Van Jacobson diagnosed the problem and, in his 1988 paper Congestion Avoidance and Control, introduced the algorithms that still form the backbone of TCP congestion control today.
The core insight: a shared network link is a commons. If every sender transmits as fast as possible, the shared buffers in routers overflow, packets are dropped, and everyone suffers. TCP needs a mechanism to:
- Discover how much bandwidth is available.
- Back off when the network is congested.
- Share fairly among competing flows.
All of this must happen without explicit feedback from routers (in classic TCP). The sender must infer congestion from indirect signals: packet loss and round-trip time changes.
The Congestion Collapse Problem
Sender A ───┐
│
Sender B ───┼───[ Router ]───── Bottleneck Link ─────[ Router ]───── Receivers
│ │
Sender C ───┘ │
▼
Buffer overflow!
Packets dropped.
Senders retransmit.
More packets flood in.
Throughput collapses.
The Congestion Window (cwnd)
TCP uses a variable called cwnd (congestion window) to limit how many bytes can be “in flight” — sent but not yet acknowledged. This is distinct from the receive window (rwnd) advertised by the receiver.
The effective sending window is:
effective_window = min(cwnd, rwnd)
The receiver says “I can buffer X bytes” via rwnd. The sender independently tracks “I think the network can handle Y bytes” via cwnd. The sender transmits whichever is smaller.
Sender's View of the Pipe
+-------+-------+-------+-------+-------+-------+-------+
| Seg | Seg | Seg | Seg | Seg | Seg | Seg |
| 1 | 2 | 3 | 4 | 5 | 6 | 7 |
+-------+-------+-------+-------+-------+-------+-------+
|<------- acknowledged -------->|<----- in flight ------>|<-- not yet sent
| |
|<-------- cwnd -------->|
When an ACK arrives, it “slides” the window forward, allowing the sender to transmit more data. The art of congestion control is deciding how fast to grow cwnd and how much to shrink it when loss is detected.
Slow Start
Despite the name, slow start is actually exponential growth. When a TCP connection is new (or recovering from a timeout), the sender does not know the network’s capacity. Starting at full speed could immediately cause congestion. So TCP begins conservatively:
- Set
cwnd = IW(initial window, typically 10 segments since RFC 6928). - For every ACK received, increase cwnd by 1 MSS (maximum segment size).
Since each ACK corresponds to one segment sent, and each segment acknowledged lets us send one more, cwnd effectively doubles every RTT:
Slow Start: Exponential Growth of cwnd
cwnd
(segments)
|
64 | xxxxxxxx
| xxxx
32 | xxxx
| xxxx
16 | xxxxx
| xxxx
8 | xxxxx
| xxxx
4 | xxxxx
| xxxx
2 | xxx
| xx
1 |x
+-----|-----|-----|-----|-----|-----|-----|-----> RTTs
0 1 2 3 4 5 6 7
RTT 0: cwnd = 1, send 1 segment
RTT 1: 1 ACK received, cwnd = 2, send 2 segments
RTT 2: 2 ACKs received, cwnd = 4, send 4 segments
RTT 3: 4 ACKs received, cwnd = 8, send 8 segments
...exponential growth until ssthresh
This continues until cwnd reaches ssthresh (slow-start threshold). At that point, TCP transitions to congestion avoidance. The initial ssthresh is typically set to a very large value (effectively infinite), so the first slow start runs until loss is detected.

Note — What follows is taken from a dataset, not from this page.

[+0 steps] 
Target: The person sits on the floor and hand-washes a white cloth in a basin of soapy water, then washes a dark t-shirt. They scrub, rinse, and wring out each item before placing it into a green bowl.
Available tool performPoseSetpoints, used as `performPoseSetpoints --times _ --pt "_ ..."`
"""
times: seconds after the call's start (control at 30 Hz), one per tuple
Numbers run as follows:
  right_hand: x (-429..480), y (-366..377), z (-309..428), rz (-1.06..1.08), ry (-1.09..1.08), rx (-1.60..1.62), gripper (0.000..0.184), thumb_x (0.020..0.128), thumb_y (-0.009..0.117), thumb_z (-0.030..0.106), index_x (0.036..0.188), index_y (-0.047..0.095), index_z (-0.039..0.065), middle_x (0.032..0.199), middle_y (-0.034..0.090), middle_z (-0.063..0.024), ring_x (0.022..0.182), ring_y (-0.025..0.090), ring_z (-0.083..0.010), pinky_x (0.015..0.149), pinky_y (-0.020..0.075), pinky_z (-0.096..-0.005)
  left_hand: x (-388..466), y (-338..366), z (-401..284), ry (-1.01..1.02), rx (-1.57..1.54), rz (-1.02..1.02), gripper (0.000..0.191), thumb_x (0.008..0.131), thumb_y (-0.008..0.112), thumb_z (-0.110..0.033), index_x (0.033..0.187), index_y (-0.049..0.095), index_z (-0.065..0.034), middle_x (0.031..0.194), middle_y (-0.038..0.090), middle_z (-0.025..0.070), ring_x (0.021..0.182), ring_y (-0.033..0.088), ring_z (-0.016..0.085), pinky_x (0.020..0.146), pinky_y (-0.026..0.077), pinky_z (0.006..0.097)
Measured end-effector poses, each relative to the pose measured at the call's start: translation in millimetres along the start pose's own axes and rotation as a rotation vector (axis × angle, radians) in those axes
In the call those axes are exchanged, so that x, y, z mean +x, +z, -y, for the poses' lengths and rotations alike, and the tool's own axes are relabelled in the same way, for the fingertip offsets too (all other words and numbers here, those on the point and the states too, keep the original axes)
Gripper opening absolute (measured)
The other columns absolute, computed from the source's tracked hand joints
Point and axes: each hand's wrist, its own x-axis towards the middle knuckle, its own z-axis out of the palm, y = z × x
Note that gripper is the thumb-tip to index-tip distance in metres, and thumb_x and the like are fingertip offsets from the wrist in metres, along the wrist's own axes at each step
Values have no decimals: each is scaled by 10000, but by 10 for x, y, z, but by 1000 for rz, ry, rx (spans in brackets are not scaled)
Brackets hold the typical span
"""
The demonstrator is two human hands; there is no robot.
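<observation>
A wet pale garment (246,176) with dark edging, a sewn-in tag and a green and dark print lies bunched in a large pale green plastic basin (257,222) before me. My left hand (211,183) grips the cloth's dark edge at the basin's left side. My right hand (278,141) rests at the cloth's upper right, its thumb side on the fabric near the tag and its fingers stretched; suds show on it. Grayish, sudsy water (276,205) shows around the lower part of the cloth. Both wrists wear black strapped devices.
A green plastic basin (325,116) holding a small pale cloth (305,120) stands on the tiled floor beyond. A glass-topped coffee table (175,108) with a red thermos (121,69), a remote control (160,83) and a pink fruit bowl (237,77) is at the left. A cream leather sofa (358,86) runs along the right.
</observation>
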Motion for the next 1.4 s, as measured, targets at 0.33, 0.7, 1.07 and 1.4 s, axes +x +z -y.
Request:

In the Linux kernel, slow start is implemented in net/ipv4/tcp_cong.c:
void tcp_slow_start(struct tcp_sock *tp, u32 acked)
{
u32 cwnd = min(tp->snd_cwnd + acked, tp->snd_ssthresh);
tp->snd_cwnd = min(cwnd, tp->snd_cwnd_clamp);
}
Congestion Avoidance
Once cwnd reaches ssthresh, TCP enters congestion avoidance. Here the growth becomes linear — additive increase:
- For every RTT (i.e., a full window of ACKs), increase cwnd by 1 MSS.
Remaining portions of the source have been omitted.